- [Your task]:
Starting at the line that has "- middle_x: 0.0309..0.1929" and stopping after the line that has "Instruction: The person", reproduce the listing below exactly; omit everything else.

- [Given information]:
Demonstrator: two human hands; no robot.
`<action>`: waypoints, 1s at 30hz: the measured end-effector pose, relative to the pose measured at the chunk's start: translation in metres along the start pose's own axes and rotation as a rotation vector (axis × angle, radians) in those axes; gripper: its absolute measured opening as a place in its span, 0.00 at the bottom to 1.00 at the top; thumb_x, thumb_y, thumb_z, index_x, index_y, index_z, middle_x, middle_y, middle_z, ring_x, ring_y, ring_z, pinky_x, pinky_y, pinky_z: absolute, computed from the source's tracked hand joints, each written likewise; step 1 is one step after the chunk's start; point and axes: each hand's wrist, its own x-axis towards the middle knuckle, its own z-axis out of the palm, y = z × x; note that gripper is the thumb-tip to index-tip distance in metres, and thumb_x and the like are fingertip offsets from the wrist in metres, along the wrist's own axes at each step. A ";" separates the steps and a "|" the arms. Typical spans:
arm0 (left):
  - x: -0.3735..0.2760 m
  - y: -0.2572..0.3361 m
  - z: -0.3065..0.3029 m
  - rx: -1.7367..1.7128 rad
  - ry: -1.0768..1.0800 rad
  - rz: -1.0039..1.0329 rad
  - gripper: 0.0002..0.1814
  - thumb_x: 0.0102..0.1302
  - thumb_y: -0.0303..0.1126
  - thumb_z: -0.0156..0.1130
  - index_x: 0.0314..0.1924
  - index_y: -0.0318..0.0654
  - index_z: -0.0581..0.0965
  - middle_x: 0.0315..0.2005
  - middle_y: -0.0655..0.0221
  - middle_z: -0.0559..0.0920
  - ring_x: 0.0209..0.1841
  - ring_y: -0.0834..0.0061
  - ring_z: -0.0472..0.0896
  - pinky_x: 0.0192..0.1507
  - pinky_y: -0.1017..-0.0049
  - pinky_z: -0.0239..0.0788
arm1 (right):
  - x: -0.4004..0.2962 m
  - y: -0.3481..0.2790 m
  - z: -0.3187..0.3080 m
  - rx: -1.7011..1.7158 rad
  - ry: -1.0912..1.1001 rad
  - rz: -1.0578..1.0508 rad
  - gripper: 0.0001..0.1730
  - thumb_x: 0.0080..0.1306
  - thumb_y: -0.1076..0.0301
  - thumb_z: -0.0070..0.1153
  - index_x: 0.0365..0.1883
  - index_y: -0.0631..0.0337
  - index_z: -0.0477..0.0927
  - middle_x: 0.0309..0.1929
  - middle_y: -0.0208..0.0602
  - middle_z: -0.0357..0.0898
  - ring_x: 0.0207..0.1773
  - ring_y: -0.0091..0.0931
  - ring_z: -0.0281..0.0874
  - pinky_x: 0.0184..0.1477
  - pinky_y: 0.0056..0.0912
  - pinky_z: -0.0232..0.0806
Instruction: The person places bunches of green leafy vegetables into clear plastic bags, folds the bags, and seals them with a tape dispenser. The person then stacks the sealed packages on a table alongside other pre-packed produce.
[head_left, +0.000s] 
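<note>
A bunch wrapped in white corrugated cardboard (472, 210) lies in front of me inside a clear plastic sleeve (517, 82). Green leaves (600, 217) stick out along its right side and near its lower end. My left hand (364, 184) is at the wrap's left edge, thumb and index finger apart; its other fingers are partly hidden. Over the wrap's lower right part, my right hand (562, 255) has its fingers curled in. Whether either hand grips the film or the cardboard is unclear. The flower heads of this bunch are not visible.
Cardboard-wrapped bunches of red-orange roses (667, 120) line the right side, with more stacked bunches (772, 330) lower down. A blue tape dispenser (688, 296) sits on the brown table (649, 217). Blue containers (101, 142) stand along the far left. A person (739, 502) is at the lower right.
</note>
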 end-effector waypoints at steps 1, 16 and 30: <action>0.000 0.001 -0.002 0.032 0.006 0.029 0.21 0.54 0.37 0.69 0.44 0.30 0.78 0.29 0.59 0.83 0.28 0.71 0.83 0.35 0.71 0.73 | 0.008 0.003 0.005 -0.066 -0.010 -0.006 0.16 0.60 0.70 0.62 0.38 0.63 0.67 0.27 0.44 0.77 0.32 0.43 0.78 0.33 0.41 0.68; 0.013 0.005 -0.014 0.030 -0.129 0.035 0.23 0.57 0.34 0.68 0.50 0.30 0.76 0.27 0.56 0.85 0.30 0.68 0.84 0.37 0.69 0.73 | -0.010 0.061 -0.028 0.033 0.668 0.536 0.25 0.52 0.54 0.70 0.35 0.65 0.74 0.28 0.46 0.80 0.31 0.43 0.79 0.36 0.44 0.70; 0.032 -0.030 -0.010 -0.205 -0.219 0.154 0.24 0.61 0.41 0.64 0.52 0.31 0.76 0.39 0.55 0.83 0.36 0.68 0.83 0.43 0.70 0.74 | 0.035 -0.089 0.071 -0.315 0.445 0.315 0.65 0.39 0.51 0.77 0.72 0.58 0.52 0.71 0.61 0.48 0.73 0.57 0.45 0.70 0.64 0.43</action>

- [Output for this task]:
  - middle_x: 0.0309..0.1929
  - middle_y: -0.0208..0.0602
  - middle_z: -0.0357..0.0898
  - ring_x: 0.0207..0.1773
  - ring_y: -0.0091..0.0931
  - ring_z: -0.0281..0.0874
  - pinky_x: 0.0184..0.1477
  - pinky_y: 0.0056..0.0912
  - pinky_z: -0.0232..0.0806
Instruction: The person places bunches of green leafy vegetables into clear plastic bags, folds the bags, and seals them with a tape dispenser. The person then stacks the sealed packages on a table alongside other pre-packed produce.

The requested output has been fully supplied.